Barry Morris Goldwater

Jacek Bartyzel

GOLDWATER Barry Morris (ur. 1 I 1909 w Phoenix /Arizona/ — zm. 29 V 1998 w Paradise Valley k. Phoenix) — amerykański polityk konserwatywny, senator ze stanu Arizona 1952-1987, kandydat Partii Republikańskiej w wyborach prezydenckich 1964.

G., prawnuk „Wielkiego Mike`a” Goldwassera — Żyda z Białegostoku, który wzbogacił się po przybyciu do USA, sam, po matce, był chrześcijaninem; ukończył szkołę wojskową w Wirginii; po śmierci ojca przejął należącą do rodziny sieć sklepów z konfekcją, pomnażając znacznie majątek; w czasie II wojny światowej służył w lotnictwie jako pilot transportowy; po wojnie zajął się polityką, najpierw lokalną, następnie na szczeblu federalnym; 1952 został po raz pierwszy senatorem; w Senacie zasiadał przez 5 kadencji.

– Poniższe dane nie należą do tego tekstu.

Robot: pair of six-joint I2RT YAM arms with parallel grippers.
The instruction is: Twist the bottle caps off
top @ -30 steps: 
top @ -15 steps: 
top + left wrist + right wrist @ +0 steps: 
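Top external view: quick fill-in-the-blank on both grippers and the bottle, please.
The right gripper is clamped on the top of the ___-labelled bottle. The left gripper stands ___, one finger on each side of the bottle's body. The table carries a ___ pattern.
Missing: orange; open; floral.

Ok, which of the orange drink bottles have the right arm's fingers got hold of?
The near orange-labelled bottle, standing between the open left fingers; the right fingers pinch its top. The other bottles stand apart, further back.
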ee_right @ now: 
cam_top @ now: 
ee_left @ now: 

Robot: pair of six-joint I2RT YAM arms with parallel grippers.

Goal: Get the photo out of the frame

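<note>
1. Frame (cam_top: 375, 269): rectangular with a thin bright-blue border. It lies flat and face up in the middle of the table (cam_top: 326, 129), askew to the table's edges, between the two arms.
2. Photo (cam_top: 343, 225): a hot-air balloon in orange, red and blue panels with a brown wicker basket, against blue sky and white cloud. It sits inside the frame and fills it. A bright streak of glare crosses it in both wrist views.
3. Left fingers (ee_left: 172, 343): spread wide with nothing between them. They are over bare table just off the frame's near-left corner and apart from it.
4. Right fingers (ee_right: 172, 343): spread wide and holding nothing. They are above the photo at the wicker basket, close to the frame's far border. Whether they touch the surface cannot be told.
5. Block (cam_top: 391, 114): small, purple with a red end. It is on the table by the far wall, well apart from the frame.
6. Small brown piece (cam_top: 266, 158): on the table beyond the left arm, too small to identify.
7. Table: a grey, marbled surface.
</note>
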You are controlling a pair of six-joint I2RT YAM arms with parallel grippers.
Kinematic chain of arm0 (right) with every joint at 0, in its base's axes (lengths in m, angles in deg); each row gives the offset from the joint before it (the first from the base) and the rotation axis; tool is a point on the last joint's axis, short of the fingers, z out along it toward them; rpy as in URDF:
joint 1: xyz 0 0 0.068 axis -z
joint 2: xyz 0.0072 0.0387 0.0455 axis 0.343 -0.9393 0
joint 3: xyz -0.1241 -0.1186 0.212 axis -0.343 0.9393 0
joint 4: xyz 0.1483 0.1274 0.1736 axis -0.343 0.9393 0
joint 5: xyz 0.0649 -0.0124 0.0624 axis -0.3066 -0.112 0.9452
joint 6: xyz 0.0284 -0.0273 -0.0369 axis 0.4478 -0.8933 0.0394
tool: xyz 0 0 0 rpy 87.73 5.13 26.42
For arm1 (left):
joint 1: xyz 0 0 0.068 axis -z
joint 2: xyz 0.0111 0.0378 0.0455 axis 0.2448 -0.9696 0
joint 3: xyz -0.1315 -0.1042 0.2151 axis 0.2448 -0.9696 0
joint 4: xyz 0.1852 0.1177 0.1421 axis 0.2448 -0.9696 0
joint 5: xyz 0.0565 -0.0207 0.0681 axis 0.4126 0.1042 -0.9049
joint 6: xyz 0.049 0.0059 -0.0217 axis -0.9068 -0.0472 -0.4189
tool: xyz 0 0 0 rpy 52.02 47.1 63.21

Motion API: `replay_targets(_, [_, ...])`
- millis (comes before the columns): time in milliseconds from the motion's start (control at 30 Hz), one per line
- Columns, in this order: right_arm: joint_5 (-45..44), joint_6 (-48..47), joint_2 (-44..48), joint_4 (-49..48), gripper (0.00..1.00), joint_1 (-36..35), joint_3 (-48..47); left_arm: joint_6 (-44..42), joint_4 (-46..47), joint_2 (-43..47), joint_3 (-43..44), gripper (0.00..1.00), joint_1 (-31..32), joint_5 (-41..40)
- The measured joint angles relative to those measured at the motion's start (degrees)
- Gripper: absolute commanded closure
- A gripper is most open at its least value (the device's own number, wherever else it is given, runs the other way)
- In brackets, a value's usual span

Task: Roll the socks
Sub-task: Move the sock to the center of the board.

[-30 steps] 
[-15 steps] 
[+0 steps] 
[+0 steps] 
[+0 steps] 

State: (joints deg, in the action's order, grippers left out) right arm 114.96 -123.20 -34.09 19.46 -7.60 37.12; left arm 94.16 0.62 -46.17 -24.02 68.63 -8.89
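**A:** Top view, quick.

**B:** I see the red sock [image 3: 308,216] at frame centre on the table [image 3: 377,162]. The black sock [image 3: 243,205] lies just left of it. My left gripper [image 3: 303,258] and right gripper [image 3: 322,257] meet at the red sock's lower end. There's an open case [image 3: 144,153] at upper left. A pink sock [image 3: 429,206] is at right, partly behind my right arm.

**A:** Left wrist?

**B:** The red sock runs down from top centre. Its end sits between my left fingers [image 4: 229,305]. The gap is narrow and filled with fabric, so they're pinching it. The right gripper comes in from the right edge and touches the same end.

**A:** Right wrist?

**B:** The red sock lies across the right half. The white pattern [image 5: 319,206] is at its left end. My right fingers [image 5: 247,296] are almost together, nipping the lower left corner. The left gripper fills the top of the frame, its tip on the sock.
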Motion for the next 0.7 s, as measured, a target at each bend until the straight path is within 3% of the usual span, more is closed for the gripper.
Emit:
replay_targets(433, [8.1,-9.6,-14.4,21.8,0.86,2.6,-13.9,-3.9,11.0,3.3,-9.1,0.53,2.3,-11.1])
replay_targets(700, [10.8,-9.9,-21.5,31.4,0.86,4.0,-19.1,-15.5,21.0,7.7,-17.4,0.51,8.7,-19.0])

Stając do wyborów prezydenckich 1964 zbudował wokół swojej kandydatury koalicję konserwatystów różnych odcieni (libertariańskich „indywidualistów”, konserwatystów „organicznych”, antykomunistów i tradycjonalistów katolickich), którzy od czasu „Wielkiego Kryzysu” i „Nowego Ładu” F.D. Roosevelta utracili zupełnie znaczenie w polityce amerykańskiej — nawet w łonie samej Grand Old Party (Partii Republikańskiej); pokonał w prawyborach partyjnych reprezentanta liberalnego establishmentu Wschodniego Wybrzeża — Nelsona Rockefellera, lecz poniósł druzgocącą klęskę w konfrontacji z demokratą L.B. Johnsonem, uzyskując większość jedynie w 6 z 50 stanów (i 52 na 538 głosów elektorskich); jednak 5 z 6 opowiadających się za nim stanów, były to stany tzw. Starego Południa, w których nigdy dotąd nie wygrali znienawidzeni tu od wojny secesyjnej 1861-65 „jankescy” republikanie; tym samym, G., choć przegrał sromotnie, odwrócił w pewien sposób bieg historii, zmieniając trwale preferencje wyborców z Południa, głosujących dotąd zawsze nawet na yellow dog Democrat („żółtego psa, ale demokratę”), co potwierdziły późniejsze zwycięstwa R. Reagana (który zabłysnął po raz pierwszy właśnie wygłaszając na konwencji republikanów płomienną mowę popierającą G.), G. Busha i G.W. Busha Jr.; G. natomiast krytykował parokrotnie Reagana jako prezydenta — za rosnący deficyt budżetowy oraz niejasności w aferze „Iran-contras”; nie lubił także, by traktowano go jako „prekursora” reaganizmu: „Wciąż wściekam się na tych, którzy mówią, że byłem ojcem chrzestnym Reagana albo prorokiem, który przygotował dla niego drogę. […] Nie uważam, aby któryś z nas zapoczątkował rewolucję konserwatywną, ponieważ przez przeważającą część naszej historii większość Amerykanów uważała się za konserwatystów. Często głosowali inaczej, ponieważ nie zaproponowano im wyraźnego wyboru. Ja otworzyłem, a Reagan sięgnął do samego dna głębokiego rezerwuaru, który istniał już wcześniej” (Goldwater /autobiografia, współautor: J. Casserly/, 1988).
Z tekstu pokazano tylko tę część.